For each line of the material, check for the string "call"; then state how many lines had it, giving only the number.

[Start of section]

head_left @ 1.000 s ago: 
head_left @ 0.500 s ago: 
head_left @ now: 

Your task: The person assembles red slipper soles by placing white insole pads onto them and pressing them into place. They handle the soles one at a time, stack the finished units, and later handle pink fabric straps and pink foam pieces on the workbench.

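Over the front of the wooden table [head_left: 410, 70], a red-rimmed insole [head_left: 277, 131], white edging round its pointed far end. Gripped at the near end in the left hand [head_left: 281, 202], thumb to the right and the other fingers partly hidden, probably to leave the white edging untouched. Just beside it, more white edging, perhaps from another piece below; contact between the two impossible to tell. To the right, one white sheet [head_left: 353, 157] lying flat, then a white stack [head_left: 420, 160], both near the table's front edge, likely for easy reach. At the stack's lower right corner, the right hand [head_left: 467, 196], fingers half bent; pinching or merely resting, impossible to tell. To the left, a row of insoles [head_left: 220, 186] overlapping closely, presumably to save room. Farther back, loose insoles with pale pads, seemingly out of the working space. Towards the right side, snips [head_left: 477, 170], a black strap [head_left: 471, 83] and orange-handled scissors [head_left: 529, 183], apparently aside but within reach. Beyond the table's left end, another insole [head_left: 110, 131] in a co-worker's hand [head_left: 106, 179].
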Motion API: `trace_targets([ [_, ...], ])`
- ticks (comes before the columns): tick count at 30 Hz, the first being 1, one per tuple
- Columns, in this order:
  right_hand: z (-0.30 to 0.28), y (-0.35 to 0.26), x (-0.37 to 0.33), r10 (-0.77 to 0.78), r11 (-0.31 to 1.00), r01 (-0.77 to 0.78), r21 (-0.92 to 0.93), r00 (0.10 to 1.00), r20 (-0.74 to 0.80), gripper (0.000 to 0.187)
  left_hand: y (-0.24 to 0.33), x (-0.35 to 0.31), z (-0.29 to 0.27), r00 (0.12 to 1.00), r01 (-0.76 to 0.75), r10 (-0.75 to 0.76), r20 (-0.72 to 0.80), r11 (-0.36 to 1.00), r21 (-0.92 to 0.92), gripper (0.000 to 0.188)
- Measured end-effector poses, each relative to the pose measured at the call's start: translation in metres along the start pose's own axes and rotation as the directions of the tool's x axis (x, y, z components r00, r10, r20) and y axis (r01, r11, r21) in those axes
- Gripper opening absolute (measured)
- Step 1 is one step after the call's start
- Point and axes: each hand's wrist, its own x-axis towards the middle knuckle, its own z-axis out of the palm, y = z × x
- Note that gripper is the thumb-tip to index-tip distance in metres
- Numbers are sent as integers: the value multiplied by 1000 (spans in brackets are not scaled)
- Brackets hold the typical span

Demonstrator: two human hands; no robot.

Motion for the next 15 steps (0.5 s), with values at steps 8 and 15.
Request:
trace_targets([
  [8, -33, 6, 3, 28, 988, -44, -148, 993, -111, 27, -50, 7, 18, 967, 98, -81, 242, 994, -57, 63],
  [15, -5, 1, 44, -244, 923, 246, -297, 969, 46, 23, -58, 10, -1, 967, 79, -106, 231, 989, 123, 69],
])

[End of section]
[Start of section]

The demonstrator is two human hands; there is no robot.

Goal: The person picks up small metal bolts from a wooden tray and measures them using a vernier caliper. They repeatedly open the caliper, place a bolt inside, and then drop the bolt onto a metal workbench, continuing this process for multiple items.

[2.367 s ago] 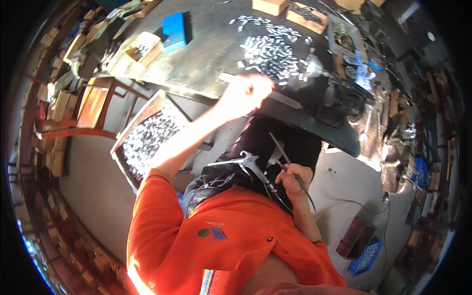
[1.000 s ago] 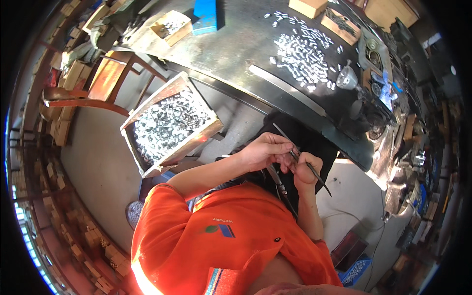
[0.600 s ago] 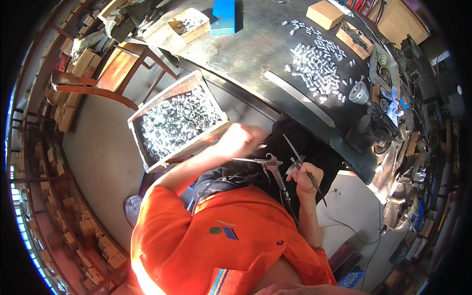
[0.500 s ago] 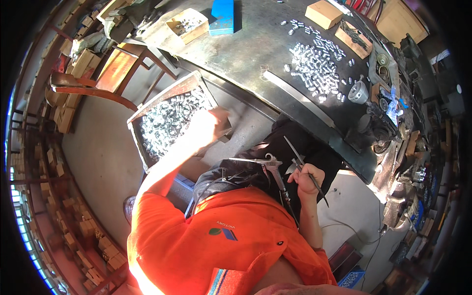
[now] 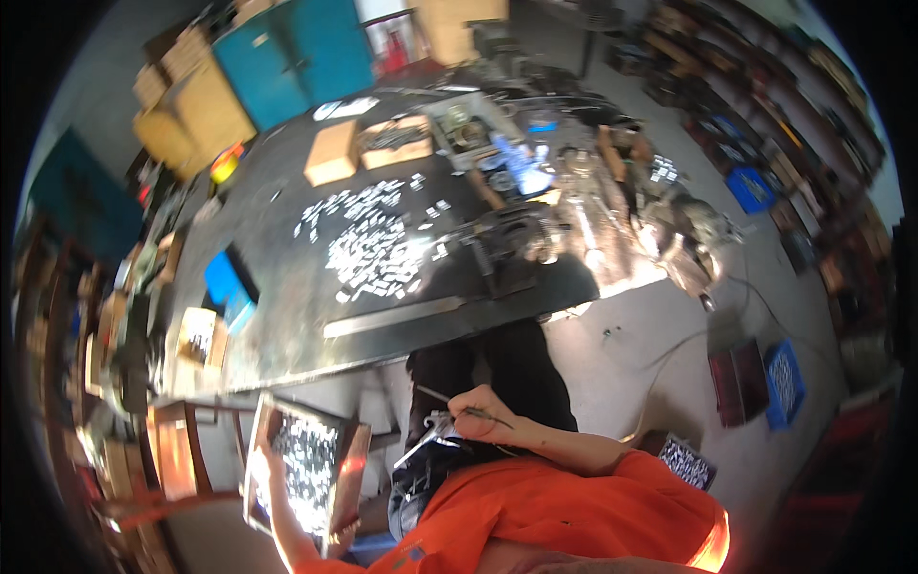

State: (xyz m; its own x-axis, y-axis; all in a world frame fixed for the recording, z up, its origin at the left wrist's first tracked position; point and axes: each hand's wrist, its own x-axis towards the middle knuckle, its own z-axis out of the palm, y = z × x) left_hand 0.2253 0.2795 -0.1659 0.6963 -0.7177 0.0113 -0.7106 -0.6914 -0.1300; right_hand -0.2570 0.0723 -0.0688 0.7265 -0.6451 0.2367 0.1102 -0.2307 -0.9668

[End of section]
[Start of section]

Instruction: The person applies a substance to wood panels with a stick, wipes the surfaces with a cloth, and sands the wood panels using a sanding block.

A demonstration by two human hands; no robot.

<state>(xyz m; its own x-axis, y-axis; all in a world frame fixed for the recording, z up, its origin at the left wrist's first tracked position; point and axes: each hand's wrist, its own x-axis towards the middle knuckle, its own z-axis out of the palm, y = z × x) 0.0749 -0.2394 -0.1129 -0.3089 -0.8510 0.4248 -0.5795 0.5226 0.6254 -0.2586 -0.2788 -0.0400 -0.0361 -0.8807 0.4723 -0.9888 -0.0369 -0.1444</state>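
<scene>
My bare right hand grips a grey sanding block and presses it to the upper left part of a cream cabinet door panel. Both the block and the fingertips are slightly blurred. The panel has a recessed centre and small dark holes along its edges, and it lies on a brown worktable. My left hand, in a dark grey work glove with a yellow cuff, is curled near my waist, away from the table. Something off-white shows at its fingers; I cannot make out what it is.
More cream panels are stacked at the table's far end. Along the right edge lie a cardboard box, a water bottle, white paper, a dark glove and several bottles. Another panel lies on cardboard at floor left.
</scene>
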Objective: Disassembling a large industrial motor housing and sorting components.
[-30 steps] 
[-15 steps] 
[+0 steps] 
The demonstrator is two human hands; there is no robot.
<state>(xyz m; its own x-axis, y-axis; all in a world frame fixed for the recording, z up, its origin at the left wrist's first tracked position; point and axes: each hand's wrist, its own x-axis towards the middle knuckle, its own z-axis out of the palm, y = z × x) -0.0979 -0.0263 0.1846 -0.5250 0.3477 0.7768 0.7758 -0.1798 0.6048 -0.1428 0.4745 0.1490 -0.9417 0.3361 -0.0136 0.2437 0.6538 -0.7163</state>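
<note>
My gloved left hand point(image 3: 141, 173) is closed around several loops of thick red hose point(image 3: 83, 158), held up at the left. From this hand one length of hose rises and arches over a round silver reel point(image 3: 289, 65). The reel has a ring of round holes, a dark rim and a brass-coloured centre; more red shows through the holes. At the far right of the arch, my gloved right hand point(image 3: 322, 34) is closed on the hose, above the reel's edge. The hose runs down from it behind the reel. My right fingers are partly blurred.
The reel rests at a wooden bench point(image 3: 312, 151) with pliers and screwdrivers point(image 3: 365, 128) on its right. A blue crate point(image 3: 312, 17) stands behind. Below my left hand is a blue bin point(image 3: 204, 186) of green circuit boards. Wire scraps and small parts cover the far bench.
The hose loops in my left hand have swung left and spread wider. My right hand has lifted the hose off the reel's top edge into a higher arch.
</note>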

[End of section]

▶ [Response for this exercise]
2